(Work instruction) A word-for-word copy of the whole listing is required.

*** Data to process Section Begins ***

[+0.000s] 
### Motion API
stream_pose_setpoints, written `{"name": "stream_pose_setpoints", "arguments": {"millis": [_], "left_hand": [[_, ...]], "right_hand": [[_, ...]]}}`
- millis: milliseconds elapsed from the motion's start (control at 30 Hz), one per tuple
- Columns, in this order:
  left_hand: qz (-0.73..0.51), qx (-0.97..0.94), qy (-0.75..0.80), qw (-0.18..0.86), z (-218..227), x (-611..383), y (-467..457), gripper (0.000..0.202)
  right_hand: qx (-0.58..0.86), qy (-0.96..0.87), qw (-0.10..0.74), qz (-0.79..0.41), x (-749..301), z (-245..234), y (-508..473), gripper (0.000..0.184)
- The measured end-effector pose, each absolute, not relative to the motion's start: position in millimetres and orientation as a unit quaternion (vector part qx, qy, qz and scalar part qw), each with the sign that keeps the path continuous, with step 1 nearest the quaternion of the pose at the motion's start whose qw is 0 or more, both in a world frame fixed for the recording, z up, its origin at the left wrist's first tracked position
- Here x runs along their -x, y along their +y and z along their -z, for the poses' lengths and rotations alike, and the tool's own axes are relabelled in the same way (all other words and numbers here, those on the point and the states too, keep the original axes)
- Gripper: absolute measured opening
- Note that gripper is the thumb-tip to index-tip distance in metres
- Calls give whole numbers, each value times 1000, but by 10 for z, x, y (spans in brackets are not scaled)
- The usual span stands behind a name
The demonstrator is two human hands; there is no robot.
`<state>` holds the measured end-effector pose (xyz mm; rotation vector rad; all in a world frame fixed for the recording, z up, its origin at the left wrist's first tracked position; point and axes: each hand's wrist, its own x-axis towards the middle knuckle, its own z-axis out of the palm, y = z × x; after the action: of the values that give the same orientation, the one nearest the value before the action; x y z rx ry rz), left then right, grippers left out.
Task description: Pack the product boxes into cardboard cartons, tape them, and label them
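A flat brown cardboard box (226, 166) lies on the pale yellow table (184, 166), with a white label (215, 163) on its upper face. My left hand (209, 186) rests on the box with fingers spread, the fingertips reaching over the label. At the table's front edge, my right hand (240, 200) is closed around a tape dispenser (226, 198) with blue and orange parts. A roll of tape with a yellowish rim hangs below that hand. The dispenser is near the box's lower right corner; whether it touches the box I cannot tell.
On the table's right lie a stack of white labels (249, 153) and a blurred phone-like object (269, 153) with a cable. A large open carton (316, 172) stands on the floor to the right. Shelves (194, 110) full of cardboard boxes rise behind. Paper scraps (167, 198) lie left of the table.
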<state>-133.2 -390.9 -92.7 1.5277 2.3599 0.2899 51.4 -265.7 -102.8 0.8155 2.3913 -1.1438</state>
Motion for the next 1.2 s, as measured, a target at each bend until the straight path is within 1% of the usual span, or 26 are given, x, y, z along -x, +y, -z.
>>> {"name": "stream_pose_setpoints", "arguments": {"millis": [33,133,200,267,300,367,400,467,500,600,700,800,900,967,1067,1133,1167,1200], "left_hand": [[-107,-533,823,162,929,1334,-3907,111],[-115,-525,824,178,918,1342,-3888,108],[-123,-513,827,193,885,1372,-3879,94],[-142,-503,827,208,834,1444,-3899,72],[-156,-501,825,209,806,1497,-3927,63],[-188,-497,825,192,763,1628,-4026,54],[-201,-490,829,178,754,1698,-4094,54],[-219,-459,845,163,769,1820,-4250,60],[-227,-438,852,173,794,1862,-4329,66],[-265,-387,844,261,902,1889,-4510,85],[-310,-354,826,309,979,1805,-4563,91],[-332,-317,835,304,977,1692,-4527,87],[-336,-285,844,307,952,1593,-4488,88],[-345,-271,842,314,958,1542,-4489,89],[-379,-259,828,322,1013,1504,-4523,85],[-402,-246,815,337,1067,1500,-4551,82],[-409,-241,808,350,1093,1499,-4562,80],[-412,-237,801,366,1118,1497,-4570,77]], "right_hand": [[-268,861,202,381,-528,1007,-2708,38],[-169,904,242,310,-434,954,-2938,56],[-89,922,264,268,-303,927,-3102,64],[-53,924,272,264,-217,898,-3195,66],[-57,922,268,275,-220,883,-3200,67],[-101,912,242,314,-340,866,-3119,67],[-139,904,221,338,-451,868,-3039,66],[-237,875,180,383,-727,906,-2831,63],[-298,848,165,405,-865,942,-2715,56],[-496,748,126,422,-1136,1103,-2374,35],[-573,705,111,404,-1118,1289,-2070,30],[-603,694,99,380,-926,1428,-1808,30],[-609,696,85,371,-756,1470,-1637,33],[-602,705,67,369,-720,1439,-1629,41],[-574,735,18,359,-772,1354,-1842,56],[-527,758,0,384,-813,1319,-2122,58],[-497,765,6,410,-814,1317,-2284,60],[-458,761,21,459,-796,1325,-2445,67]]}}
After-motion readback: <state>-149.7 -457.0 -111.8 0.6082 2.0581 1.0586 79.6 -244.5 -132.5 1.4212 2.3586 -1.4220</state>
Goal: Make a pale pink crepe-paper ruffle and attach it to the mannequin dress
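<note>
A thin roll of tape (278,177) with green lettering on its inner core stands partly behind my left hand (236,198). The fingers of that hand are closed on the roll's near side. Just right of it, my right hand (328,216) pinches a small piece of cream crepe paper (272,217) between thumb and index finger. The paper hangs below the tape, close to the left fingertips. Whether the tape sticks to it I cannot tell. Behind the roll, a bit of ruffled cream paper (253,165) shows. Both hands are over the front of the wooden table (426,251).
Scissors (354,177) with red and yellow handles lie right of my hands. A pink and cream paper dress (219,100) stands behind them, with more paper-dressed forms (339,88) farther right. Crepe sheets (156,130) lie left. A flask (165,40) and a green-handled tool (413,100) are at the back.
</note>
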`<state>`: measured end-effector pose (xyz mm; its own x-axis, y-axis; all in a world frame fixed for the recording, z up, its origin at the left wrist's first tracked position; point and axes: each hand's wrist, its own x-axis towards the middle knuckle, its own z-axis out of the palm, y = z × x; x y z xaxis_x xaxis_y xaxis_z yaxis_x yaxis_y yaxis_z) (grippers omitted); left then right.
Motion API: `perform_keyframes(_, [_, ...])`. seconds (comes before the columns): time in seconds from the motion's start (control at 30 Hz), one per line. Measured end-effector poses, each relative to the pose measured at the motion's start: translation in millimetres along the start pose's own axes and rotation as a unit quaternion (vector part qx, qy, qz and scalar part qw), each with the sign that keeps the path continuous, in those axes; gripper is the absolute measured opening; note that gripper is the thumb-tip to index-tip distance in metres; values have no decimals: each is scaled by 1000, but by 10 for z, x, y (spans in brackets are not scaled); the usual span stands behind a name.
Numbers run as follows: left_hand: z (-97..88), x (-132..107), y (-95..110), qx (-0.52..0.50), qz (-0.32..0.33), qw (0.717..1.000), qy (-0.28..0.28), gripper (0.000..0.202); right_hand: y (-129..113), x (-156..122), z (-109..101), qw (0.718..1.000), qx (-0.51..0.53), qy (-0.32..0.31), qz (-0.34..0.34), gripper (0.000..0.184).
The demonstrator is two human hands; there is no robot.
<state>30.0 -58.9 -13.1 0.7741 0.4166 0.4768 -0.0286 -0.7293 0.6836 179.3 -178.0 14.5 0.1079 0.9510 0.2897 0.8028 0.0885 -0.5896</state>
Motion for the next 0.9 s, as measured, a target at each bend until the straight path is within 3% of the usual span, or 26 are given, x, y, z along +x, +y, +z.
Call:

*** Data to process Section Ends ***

(Response)
[+0.000s] 
### Motion API
stream_pose_setpoints, written `{"name": "stream_pose_setpoints", "arguments": {"millis": [_], "left_hand": [[_, ...]], "right_hand": [[_, ...]]}}`
- millis: milliseconds elapsed from the motion's start (control at 30 Hz), one per tuple
- Columns, in this order:
  left_hand: qz (-0.73..0.51), qx (-0.97..0.94), qy (-0.75..0.80), qw (-0.18..0.86), z (-218..227), x (-611..383), y (-467..457), gripper (0.000..0.202)
  right_hand: qx (-0.58..0.86), qy (-0.96..0.87), qw (-0.10..0.74), qz (-0.79..0.41), x (-749..301), z (-245..234), y (-508..473), gripper (0.000..0.184)
- The measured end-effector pose, each absolute, not relative to the motion's start: position in millimetres and orientation as a unit quaternion (vector part qx, qy, qz and scalar part qw), each with the sign that keeps the path continuous, with step 1 nearest the quaternion of the pose at the motion's start whose qw is 0 or more, both in a world frame fixed for the recording, z up, its origin at the left wrist's first tracked position
- Here x runs along their -x, y along their +y and z along their -z, for the poses' lengths and rotations alike, and the tool's own axes are relabelled in the same way (all other words and numbers here, those on the point and the states too, keep the original axes)
- Gripper: absolute measured opening
- Note that gripper is the thumb-tip to index-tip distance in metres
- Calls give whole numbers, each value times 1000, but by 10 for z, x, y (spans in brackets are not scaled)
- The usual span stands behind a name
The demonstrator is two human hands; there is no robot.
`<state>` holds the measured end-effector pose (xyz mm; rotation vector rad; all in a world frame fixed for the recording, z up, its origin at the left wrist's first tracked position; point and axes: each hand's wrist, its own x-axis towards the middle knuckle, its own z-axis out of the palm, y = z × x; after the action: of the values that give the same orientation, the one nearest the value before the action; x y z rx ry rz), left then right, grippers left out.
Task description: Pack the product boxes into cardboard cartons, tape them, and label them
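A flat brown cardboard box (226, 166) lies on the pale yellow table (184, 166), with a white label (215, 163) on its upper face. My left hand (209, 186) rests on the box with fingers spread, the fingertips reaching over the label. At the table's front edge, my right hand (240, 200) is closed around a tape dispenser (226, 198) with blue and orange parts. A roll of tape with a yellowish rim hangs below that hand. The dispenser is near the box's lower right corner; whether it touches the box I cannot tell.
On the table's right lie a stack of white labels (249, 153) and a blurred phone-like object (269, 153) with a cable. A large open carton (316, 172) stands on the floor to the right. Shelves (194, 110) full of cardboard boxes rise behind. Paper scraps (167, 198) lie left of the table.
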<state>-133.2 -390.9 -92.7 1.5277 2.3599 0.2899 51.4 -265.7 -102.8 0.8155 2.3913 -1.1438</state>
Motion for the next 1.2 s, as measured, a target at each bend until the straight path is within 1% of the usual span, or 26 are given, x, y, z along -x, +y, -z.
>>> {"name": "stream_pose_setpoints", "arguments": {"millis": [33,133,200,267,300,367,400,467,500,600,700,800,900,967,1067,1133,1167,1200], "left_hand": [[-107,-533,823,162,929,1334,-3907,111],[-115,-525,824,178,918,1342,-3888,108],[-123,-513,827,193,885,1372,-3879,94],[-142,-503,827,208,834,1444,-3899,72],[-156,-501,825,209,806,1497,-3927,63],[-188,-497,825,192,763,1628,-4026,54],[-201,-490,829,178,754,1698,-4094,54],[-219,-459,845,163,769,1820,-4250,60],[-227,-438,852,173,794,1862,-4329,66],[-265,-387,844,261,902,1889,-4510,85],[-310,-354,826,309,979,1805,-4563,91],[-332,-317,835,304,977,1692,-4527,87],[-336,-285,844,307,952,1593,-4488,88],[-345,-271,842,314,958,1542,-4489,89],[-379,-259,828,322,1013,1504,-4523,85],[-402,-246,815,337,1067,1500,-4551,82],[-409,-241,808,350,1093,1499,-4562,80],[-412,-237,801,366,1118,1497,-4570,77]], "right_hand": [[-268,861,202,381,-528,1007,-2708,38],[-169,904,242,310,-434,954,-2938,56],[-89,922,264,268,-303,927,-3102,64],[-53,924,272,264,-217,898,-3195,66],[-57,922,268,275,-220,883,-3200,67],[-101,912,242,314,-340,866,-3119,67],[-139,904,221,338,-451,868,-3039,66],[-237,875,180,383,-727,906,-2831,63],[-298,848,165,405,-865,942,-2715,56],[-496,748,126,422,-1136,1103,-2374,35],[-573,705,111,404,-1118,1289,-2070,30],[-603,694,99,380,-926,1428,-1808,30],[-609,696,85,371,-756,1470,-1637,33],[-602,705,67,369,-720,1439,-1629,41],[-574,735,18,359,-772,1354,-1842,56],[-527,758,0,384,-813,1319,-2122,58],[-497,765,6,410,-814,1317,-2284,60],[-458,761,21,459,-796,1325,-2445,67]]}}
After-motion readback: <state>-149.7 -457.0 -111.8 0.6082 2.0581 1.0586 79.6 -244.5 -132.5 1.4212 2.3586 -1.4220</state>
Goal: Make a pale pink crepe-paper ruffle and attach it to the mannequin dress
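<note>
A thin roll of tape (278,177) with green lettering on its inner core stands partly behind my left hand (236,198). The fingers of that hand are closed on the roll's near side. Just right of it, my right hand (328,216) pinches a small piece of cream crepe paper (272,217) between thumb and index finger. The paper hangs below the tape, close to the left fingertips. Whether the tape sticks to it I cannot tell. Behind the roll, a bit of ruffled cream paper (253,165) shows. Both hands are over the front of the wooden table (426,251).
Scissors (354,177) with red and yellow handles lie right of my hands. A pink and cream paper dress (219,100) stands behind them, with more paper-dressed forms (339,88) farther right. Crepe sheets (156,130) lie left. A flask (165,40) and a green-handled tool (413,100) are at the back.
</note>
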`<state>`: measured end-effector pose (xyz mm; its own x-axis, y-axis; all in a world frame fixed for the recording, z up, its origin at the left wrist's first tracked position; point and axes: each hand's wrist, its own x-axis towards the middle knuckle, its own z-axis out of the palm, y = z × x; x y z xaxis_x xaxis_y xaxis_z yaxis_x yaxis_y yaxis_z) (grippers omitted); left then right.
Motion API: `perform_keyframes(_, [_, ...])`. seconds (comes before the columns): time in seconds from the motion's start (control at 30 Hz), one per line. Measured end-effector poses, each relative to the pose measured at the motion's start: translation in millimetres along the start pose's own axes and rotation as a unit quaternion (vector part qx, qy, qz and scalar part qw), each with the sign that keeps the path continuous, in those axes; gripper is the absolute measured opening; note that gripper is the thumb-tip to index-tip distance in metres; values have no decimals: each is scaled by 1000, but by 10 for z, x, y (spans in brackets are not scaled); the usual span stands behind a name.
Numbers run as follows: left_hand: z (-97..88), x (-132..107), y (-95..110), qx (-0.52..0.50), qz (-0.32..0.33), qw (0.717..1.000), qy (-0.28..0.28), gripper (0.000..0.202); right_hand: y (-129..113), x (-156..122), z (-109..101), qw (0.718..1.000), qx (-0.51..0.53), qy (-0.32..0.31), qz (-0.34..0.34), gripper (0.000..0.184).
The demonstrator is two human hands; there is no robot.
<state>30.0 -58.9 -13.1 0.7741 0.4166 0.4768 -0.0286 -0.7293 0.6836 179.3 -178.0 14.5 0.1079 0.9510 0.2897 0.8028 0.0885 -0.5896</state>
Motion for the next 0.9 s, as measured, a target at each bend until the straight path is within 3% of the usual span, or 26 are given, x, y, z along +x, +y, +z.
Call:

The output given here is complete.